Ottawa Over the years with an army of volunteers from supporters to DJs to radio engineers with gentle spirits, hard heads, and generous souls, working with AM/FM, the Affiliated Media Foundation Movement, we’ve put big radio stations on the air first in Tampa (WMNF), then revived and put one back on the air in Dallas (KNON, formerly KCHU), and finally in Little Rock with the 100,000 watt KABF at 88.3 FM broadcasting throughout a huge doughnut hole of almost all of Arkansas. These stations have been big operations with big ambitions and loud voices, so why are we so excited when the Federal Communications Commission (FCC) sent us an email announcing that AM/FM has won a license for a Low Power FM station at 90.3 on the dial in New Orleans at a baby 100 watts?

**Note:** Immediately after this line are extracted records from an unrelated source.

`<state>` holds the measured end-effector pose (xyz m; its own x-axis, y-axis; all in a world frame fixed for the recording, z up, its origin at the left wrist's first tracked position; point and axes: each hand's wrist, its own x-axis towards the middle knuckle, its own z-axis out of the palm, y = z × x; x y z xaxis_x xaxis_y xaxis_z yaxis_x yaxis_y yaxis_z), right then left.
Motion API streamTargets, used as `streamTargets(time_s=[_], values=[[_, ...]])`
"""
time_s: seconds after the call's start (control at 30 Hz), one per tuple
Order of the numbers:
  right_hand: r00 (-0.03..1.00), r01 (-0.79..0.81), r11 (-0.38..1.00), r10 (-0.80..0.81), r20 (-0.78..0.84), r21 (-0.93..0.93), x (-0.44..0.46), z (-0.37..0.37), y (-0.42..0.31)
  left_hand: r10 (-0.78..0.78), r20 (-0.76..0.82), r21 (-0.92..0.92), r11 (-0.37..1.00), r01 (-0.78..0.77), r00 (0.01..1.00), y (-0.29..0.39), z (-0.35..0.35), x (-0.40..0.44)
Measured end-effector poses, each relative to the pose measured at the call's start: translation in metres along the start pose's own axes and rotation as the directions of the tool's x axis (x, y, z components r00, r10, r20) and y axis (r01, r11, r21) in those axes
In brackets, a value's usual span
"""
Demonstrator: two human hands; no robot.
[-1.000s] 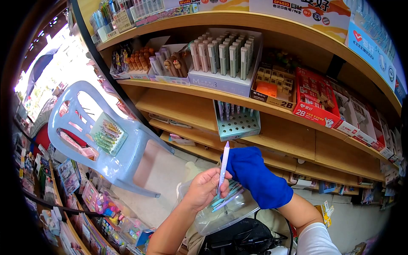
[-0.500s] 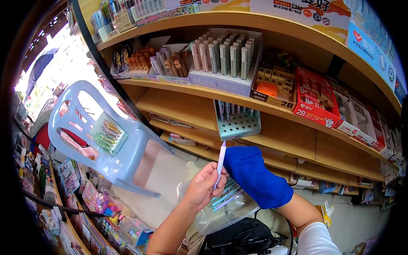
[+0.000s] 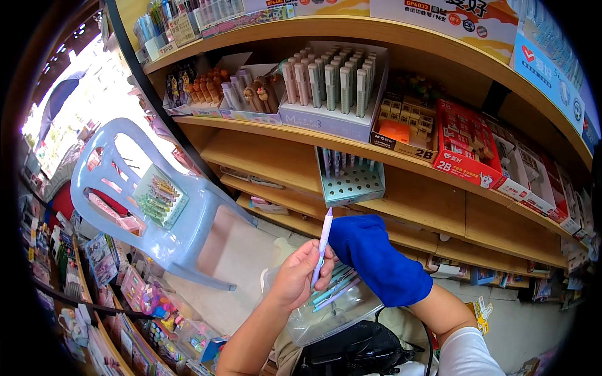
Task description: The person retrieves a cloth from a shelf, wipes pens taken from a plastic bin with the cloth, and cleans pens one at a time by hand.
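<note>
Upright between the thumb and fingers of my left hand (image 3: 300,272) is a pale purple pen (image 3: 324,241), its tip pointing up. A blue cloth (image 3: 385,260) covers my right hand completely, so those fingers are hidden; its left edge is right beside the pen. Below the hands, a clear plastic container (image 3: 313,333) rests on my lap with several teal and purple pens (image 3: 335,291) in it. Ahead on a lower shelf stands a light teal pen display box (image 3: 351,194) with holes, its back rows filled with pens.
A light blue plastic chair (image 3: 207,207) at the left carries a box of pens (image 3: 161,197). Wooden shelves (image 3: 401,216) curve across the front, with a white pen display (image 3: 326,125) and a red eraser box (image 3: 467,147) above. A black bag (image 3: 351,351) lies against me.
My left hand has turned the pen slightly, and its lower end has shifted left. The blue cloth over my right hand has changed its folds a little.
</note>
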<state>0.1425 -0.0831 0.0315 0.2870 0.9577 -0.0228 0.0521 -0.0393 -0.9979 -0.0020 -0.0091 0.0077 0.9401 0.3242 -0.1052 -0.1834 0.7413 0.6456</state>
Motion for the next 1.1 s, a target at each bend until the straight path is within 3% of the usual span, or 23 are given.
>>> streamTargets(time_s=[0.1, 0.17, 0.2, 0.27, 0.37, 0.4, 0.47, 0.5, 0.6, 0.7, 0.83, 0.9, 0.93, 1.0, 1.07, 1.1], values=[[1.0, -0.016, 0.997, 0.015, 0.021, 0.075, -0.006, 0.0, -0.014, 0.013, -0.041, 0.088, 0.996, -0.009, 0.999, -0.001, 0.002, 0.0], [1.0, -0.026, 0.995, 0.026, 0.002, 0.097, -0.011, 0.002, -0.023, 0.099, -0.089, 0.329, 0.942, -0.064, 0.991, -0.006, 0.0, 0.0], [0.997, 0.078, 0.995, -0.078, -0.005, -0.056, -0.009, 0.0, -0.016, 0.145, -0.105, 0.444, 0.892, -0.084, 0.984, -0.008, 0.0, 0.001], [0.959, 0.273, 0.895, -0.28, 0.03, -0.353, -0.004, -0.004, 0.01, 0.219, -0.149, 0.478, 0.87, -0.123, 0.964, -0.011, 0.005, 0.001], [0.94, 0.326, 0.75, -0.32, 0.115, -0.575, 0.0, -0.006, 0.021, 0.307, -0.172, 0.548, 0.82, -0.168, 0.936, -0.016, 0.005, 0.002], [0.954, 0.297, 0.778, -0.271, 0.131, -0.553, 0.0, -0.007, 0.018, 0.331, -0.171, 0.573, 0.799, -0.18, 0.928, -0.018, 0.003, 0.002], [0.971, 0.234, 0.828, -0.171, 0.167, -0.509, 0.001, -0.01, 0.007, 0.423, -0.116, 0.762, 0.618, -0.192, 0.899, -0.023, -0.004, 0.002], [0.956, 0.293, 0.767, -0.25, 0.155, -0.57, 0.001, -0.009, 0.011, 0.462, -0.08, 0.838, 0.511, -0.191, 0.883, -0.024, -0.006, 0.002], [0.91, 0.373, 0.653, -0.395, 0.123, -0.659, 0.002, -0.004, 0.03, 0.455, -0.043, 0.889, 0.423, -0.173, 0.89, -0.023, -0.006, 0.001], [0.942, 0.312, 0.754, -0.324, 0.085, -0.578, 0.001, -0.004, 0.033, 0.331, -0.13, 0.746, 0.654, -0.128, 0.935, -0.02, -0.001, -0.001], [0.982, 0.188, 0.81, -0.156, 0.106, -0.555, 0.003, -0.001, 0.018, 0.151, -0.14, 0.588, 0.808, -0.04, 0.979, -0.014, -0.001, -0.001], [0.995, 0.053, 0.906, -0.014, 0.097, -0.42, 0.003, 0.001, 0.014, 0.063, -0.088, 0.477, 0.879, -0.013, 0.994, -0.013, -0.006, 0.0], [0.989, -0.065, 0.965, 0.096, 0.11, -0.253, 0.002, 0.001, 0.012, 0.016, -0.081, 0.422, 0.906, 0.02, 0.997, -0.012, -0.006, -0.001], [0.991, -0.075, 0.981, 0.093, 0.092, -0.181, 0.001, 0.001, 0.012, -0.075, -0.058, 0.308, 0.947, 0.09, 0.995, -0.009, -0.006, -0.002], [0.99, 0.135, 0.912, -0.137, 0.023, -0.388, -0.001, 0.0, 0.013, -0.1, -0.062, 0.233, 0.966, 0.111, 0.993, -0.01, -0.011, -0.001], [0.991, 0.132, 0.913, -0.128, 0.036, -0.385, 0.0, 0.0, 0.013, -0.112, -0.062, 0.195, 0.973, 0.122, 0.992, -0.009, -0.011, 0.0]])
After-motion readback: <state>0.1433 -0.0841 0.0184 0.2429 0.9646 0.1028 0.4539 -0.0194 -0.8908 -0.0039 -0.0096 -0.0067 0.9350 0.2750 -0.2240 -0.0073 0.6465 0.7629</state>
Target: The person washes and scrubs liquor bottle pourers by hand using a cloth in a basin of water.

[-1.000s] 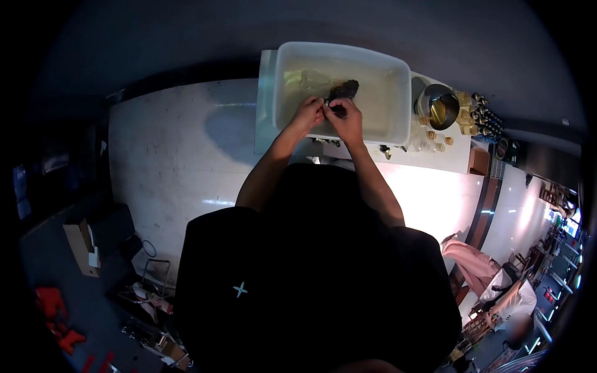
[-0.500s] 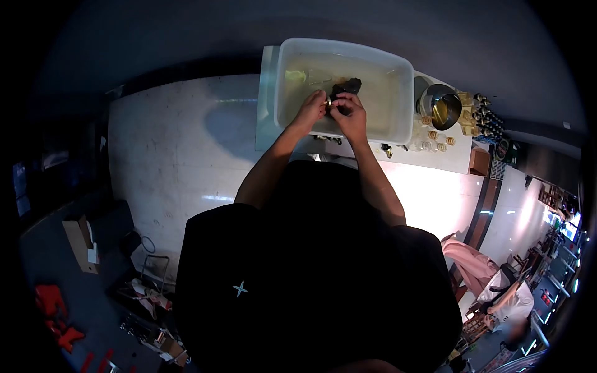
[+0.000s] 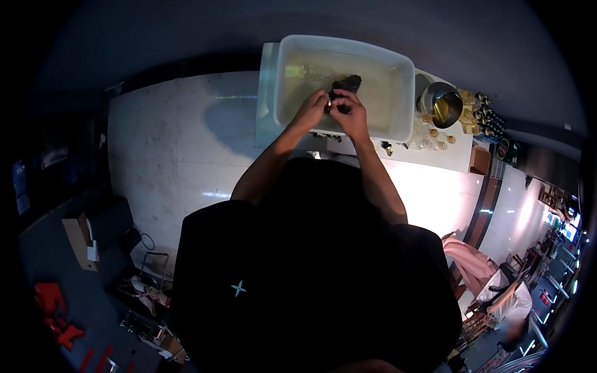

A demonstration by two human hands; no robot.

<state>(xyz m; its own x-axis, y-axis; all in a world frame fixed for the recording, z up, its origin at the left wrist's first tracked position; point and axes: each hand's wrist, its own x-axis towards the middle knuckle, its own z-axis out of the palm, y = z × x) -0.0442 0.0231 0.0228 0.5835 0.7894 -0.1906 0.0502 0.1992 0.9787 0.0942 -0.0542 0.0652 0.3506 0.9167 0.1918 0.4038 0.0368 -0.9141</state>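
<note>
Above the near side of a white plastic tub (image 3: 407,102) with cloudy yellowish liquid, my two hands meet fingertip to fingertip. Between them is a small gold-coloured metal piece (image 3: 329,104), mostly covered by fingers, so its kind does not show. My left hand (image 3: 309,112) is closed and pinches it from the left. On the other side, my right hand (image 3: 352,117) is closed with thumb and fingers at the same piece. A dark, wet-looking clump (image 3: 349,83) sits in the tub just beyond my fingers. Something pale yellow-green (image 3: 295,71) shows near the tub's far left corner.
Right of the tub stands a round metal bowl (image 3: 456,112) with something yellow inside. Small clear jars with gold tops (image 3: 442,145) cluster near it, and several dark-and-gold bottle-like things (image 3: 488,118) are beyond. A person in pink trousers (image 3: 469,260) is at lower right.
Both hands stay over the tub on the small gold-coloured piece, with only slight finger movement. The whole view has shifted a little.
</note>
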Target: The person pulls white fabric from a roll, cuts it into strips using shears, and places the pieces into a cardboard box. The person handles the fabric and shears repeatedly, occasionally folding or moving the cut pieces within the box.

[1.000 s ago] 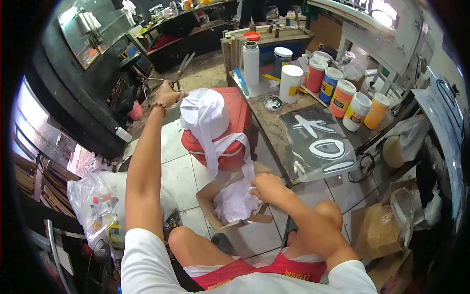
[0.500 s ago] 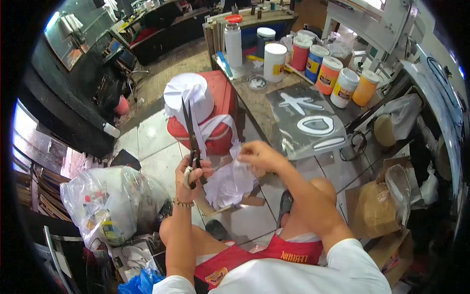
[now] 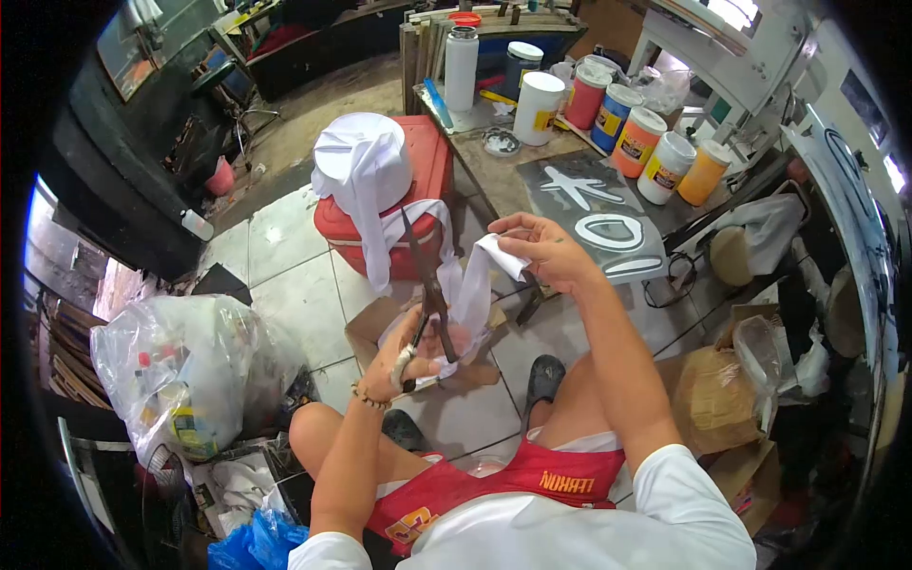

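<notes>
Left hand (image 3: pixel 388 361) curled around scissors (image 3: pixel 432 299); right hand (image 3: pixel 551 253) pinching white strip (image 3: pixel 471 290), sagging between hands. Tiled floor (image 3: pixel 285 252) below hands; red cooler (image 3: pixel 430 160) beyond left hand; bench (image 3: pixel 486 182) with jars (image 3: pixel 639 142) beyond right.

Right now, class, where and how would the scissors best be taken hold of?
The scissors are likely best taken by their handles, from the wearer's side, as the left grip has them: the pointed blades aim away from the body.
</notes>
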A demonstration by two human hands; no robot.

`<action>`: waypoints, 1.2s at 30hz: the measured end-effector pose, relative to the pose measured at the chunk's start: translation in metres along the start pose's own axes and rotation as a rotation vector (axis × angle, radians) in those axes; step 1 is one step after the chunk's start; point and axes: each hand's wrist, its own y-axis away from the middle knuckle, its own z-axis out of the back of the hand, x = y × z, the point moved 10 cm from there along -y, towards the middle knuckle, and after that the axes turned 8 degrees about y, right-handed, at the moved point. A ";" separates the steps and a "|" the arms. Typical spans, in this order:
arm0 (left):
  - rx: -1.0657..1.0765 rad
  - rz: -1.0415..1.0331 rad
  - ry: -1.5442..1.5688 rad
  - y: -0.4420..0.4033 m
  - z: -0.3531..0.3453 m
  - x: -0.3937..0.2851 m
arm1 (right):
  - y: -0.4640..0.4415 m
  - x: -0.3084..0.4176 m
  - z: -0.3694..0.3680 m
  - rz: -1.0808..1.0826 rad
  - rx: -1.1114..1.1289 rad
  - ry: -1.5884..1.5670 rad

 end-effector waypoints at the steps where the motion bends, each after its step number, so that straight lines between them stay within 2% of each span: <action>1: 0.048 0.083 0.069 0.003 -0.009 0.010 | 0.001 0.001 0.004 -0.001 -0.006 0.007; 2: 0.097 0.168 0.137 0.007 -0.017 0.020 | 0.001 0.004 0.009 0.021 -0.027 0.007; 3: 0.165 0.223 0.021 0.009 -0.016 0.030 | 0.002 0.006 0.015 0.043 -0.048 0.007; 4: 0.171 0.220 0.023 0.008 -0.016 0.035 | 0.000 0.005 0.021 0.046 -0.053 0.013; 6: 0.241 0.347 -0.058 0.013 -0.022 0.058 | -0.003 0.006 0.038 0.099 -0.107 0.009; 10: 0.264 0.434 -0.037 0.009 -0.028 0.090 | 0.002 0.011 0.039 0.064 -0.103 0.055; 15: 0.132 0.353 0.037 -0.010 -0.026 0.081 | 0.017 0.018 0.005 0.089 0.104 0.153; 17: 0.095 0.310 -0.025 -0.014 -0.026 0.064 | 0.023 0.020 -0.004 0.070 0.220 0.188; 19: 0.048 0.230 -0.152 -0.016 -0.020 0.049 | 0.024 0.020 -0.003 0.087 0.227 0.217; 28: 0.002 0.226 -0.311 -0.009 -0.015 0.035 | 0.025 0.020 -0.004 0.024 0.195 0.301; 33: -0.026 0.241 -0.249 -0.008 -0.013 0.040 | 0.015 0.003 -0.004 -0.016 0.153 0.238; 36: -0.023 0.251 -0.271 -0.008 -0.017 0.040 | 0.016 -0.002 -0.005 -0.076 0.154 0.408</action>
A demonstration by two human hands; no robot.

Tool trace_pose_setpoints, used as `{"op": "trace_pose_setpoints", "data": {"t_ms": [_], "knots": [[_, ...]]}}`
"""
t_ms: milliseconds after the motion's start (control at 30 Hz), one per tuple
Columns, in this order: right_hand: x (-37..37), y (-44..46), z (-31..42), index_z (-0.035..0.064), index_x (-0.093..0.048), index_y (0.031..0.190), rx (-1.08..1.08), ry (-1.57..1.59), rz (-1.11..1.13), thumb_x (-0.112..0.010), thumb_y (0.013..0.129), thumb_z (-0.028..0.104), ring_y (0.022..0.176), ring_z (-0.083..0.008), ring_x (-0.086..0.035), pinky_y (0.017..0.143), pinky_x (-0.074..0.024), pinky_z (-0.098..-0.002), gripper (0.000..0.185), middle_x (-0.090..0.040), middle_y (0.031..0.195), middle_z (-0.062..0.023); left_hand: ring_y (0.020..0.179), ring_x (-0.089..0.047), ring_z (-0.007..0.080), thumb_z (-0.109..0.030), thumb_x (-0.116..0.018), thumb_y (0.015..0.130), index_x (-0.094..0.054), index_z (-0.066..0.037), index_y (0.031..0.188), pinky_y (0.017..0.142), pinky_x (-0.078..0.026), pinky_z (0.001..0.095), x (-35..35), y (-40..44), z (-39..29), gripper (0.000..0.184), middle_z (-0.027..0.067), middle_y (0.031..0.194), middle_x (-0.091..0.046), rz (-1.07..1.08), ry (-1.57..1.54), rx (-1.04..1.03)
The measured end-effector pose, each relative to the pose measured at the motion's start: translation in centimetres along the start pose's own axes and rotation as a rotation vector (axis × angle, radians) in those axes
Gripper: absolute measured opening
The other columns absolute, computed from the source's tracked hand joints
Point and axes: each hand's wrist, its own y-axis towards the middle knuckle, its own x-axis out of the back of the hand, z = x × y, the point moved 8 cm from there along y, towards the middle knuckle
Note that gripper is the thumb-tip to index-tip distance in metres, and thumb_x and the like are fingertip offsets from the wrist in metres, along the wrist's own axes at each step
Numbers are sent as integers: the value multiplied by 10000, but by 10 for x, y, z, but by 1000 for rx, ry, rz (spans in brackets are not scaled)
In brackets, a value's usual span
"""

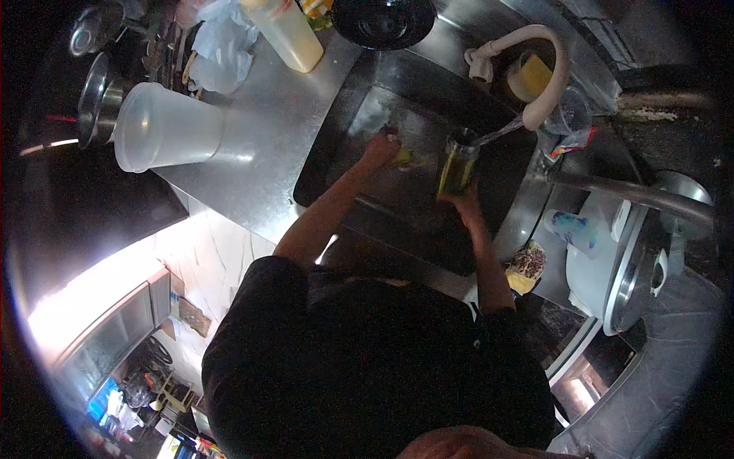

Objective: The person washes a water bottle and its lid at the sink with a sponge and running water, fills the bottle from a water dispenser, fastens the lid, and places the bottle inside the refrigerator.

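Yellow-green showed through the clear glass (457, 167), which was in the right hand (464, 200) over the sink (319, 167), its mouth at the water (498, 133) from the tap (560, 73). That hand was wrapped round the lower part, likely the best hold: wet, the glass was probably slippery, stiff and breakable, heavier if filled. The left hand (380, 149) was beside a yellow-green scrap (404, 156); whether it gripped anything, I could not tell.

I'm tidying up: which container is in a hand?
The clear tumbler, held in the right hand; the translucent tub and yellowish bottle are on the counter.
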Motion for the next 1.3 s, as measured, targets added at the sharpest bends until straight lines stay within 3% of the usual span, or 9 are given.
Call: {"op": "trace_pose_setpoints", "data": {"t_ms": [233, 367, 467, 567, 767, 967, 1033, 1200, 1300], "knots": [[-1, 6, -27, 51, -309, 1358, 98, -64, 108, -848, 595, 89, 1140, -279, -506, 963, -450, -428, 935, -510, 1214, -130, 992, -639, 278, -428, -679, 790, -563, -137, 1272, 894, -497, 414, -35, -21, 5, 575, 98, 1144, -646, 230, -559, -38], [-8, 3, -20, 27, -379, 1322, 100, 46, 128, -811, 647, 65, 1029, -238, -589, 926, -480, -408, 803, -570, 1139, -122, 1239, -487, 280, -519, -665, 794, -543, -129, 1302, 1057, -364, 428, -68, -34, -17, 651, 119, 1349, -513, 105, 226, -399], [-6, -7, -34, 13, -403, 1309, -22, 114, 198, -788, 681, 82, 989, -222, -608, 896, -497, -398, 741, -577, 1131, -123, 1268, -448, 296, -528, -641, 817, -548, -100, 1286, 1075, -329, 470, -56, -45, -25, 642, 125, 1368, -487, 296, -30, -283], [6, -19, -65, 11, -386, 1321, -216, 251, 327, -774, 718, 118, 968, -218, -608, 882, -505, -395, 724, -573, 1130, -122, 1086, -555, 225, -346, -604, 875, -568, -70, 1235, 934, -448, 396, -9, -76, -28, 455, 116, 1198, -575, 347, -841, 332], [15, -7, -39, 17, -370, 1328, 164, -94, 92, -782, 706, 87, 993, -210, -594, 865, -518, -390, 750, -546, 1162, -119, 950, -636, 209, -294, -554, 928, -585, -56, 1158, 785, -554, 368, 77, -119, -49, 332, 108, 1039, -636, 76, -1338, 492], [-3, -7, 20, 33, -367, 1357, -11, 31, 171, -860, 644, 231, 1168, -274, -476, 1017, -392, -401, 890, -479, 1287, -119, 999, -620, 271, -388, -407, 993, -521, -43, 1152, 855, -539, 432, 200, -139, -45, 397, 135, 1103, -608, -372, -1433, 342], [-9, -6, 34, 36, -401, 1339, 5, 37, 196, -844, 666, 222, 1138, -259, -504, 998, -409, -393, 827, -527, 1235, -110, 961, -614, 253, -354, -530, 956, -513, -15, 1142, 826, -550, 434, 213, -125, -2, 387, 130, 1046, -602, -420, -1534, 209], [-11, -2, 8, 61, -506, 1290, -38, -86, 315, -782, 742, 266, 1119, -221, -522, 969, -432, -360, 647, -559, 1233, -101, 1001, -565, 179, -171, -724, 836, -516, -34, 1116, 928, -445, 316, 258, -143, 0, 375, 74, 1026, -590, -923, -724, -143], [-10, 9, -65, 62, -514, 1299, -392, 347, 372, -729, 791, 344, 1147, -230, -514, 1005, -402, -355, 620, -517, 1312, -99, 1063, -542, 183, -45, -750, 792, -477, -35, 1143, 957, -428, 315, 262, -150, -7, 444, 73, 1124, -537, -1050, -531, -248]]}}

Well, on one hand it was a relief to have a resting point after a long journey. When the FCC opened up the application process for frequencies several decades ago, AM/FM, working with ACORN and local communities, helped file almost one-hundred applications around the country to broaden access to the airwaves for low-and-moderate income families. At the end of that process we emerged with a handful of situations with competing approvals where the FCC essentially said, “good luck if you can work it out.” This meant time sharing agreements, which at best are kiss-your-cousin kind of situations that never really work well, are economically unsustainable, and wildly confuse the listeners, since invariably these are sharing arrangements with religious broadcasters. It was also a case where whoever had the deepest pockets would win, and that was never our team, so the end result has been a drought of almost thirty years since we had the opportunity to put another “voice of the people” station on the air.
This time the FCC moved quickly and affirmatively to allow the awards to be made on the low power frequencies, and though they are small, they have one signal advantage, which is that they create the opportunity of being truly “community” radio stations. A 100-watt signal is bigger than you might imagine, especially in a pancake flat area like New Orleans where we are celebrating being a new licensee. Our engineering indicates that we will be able to broadcast throughout the entire city limits with a strong signal, and likely the metro area, heard by perhaps one-million people or more. With a 100,000 watt station your community is Little Rock or Dallas but it is also hundreds of neighborhoods, small towns, and other cities as different as Fort Worth and Pine Bluff. It’s a good message, but a diverse one that speaks to the strengths and weaknesses of “block” programming on noncommercial radio where there’s something for everyone, but you need to find the time slot where you can be happy. With low power we can have tremendous diversity, access, and many voices, but they can all have a New Orleans accent, vibe and sensibility speaking the language of small and larger communities within the city.
And, then there is just the fact that having a studio and broadcast ability right at hand provides a huge resource. We have been dying to try some experiments in broadcasting through live streaming on the internet in the midnight hours with the languages and content of where ACORN International organizes in Hindi, Spanish, French, and whatever. Trying to triangulate the overnight signal from foreign lands to Little Rock to wheel it around is hard. Walking down the hall is easier. Add all this to the fact that the studio will be in the mezzanine of our building in New Orleans on St. Claude and Elysian Fields at the intersection of Marigny, the Bywater, St. Roch, Treme, and the French Quarter, and that April 1stwe open the second location of Fair Grinds Coffeehouse on St. Claude, so that we can fuel this operation 24/7, 365 days a year into a community and global hotspot of fair trade, great music, and intense commentary, and it all just seems not only important, but just plain fun and exciting to be part of it.
The license is only the key that opens this door, so there’s time and hard work, as we well know, in taking it from here to cars, phones, and homes, but the first step is a giant one!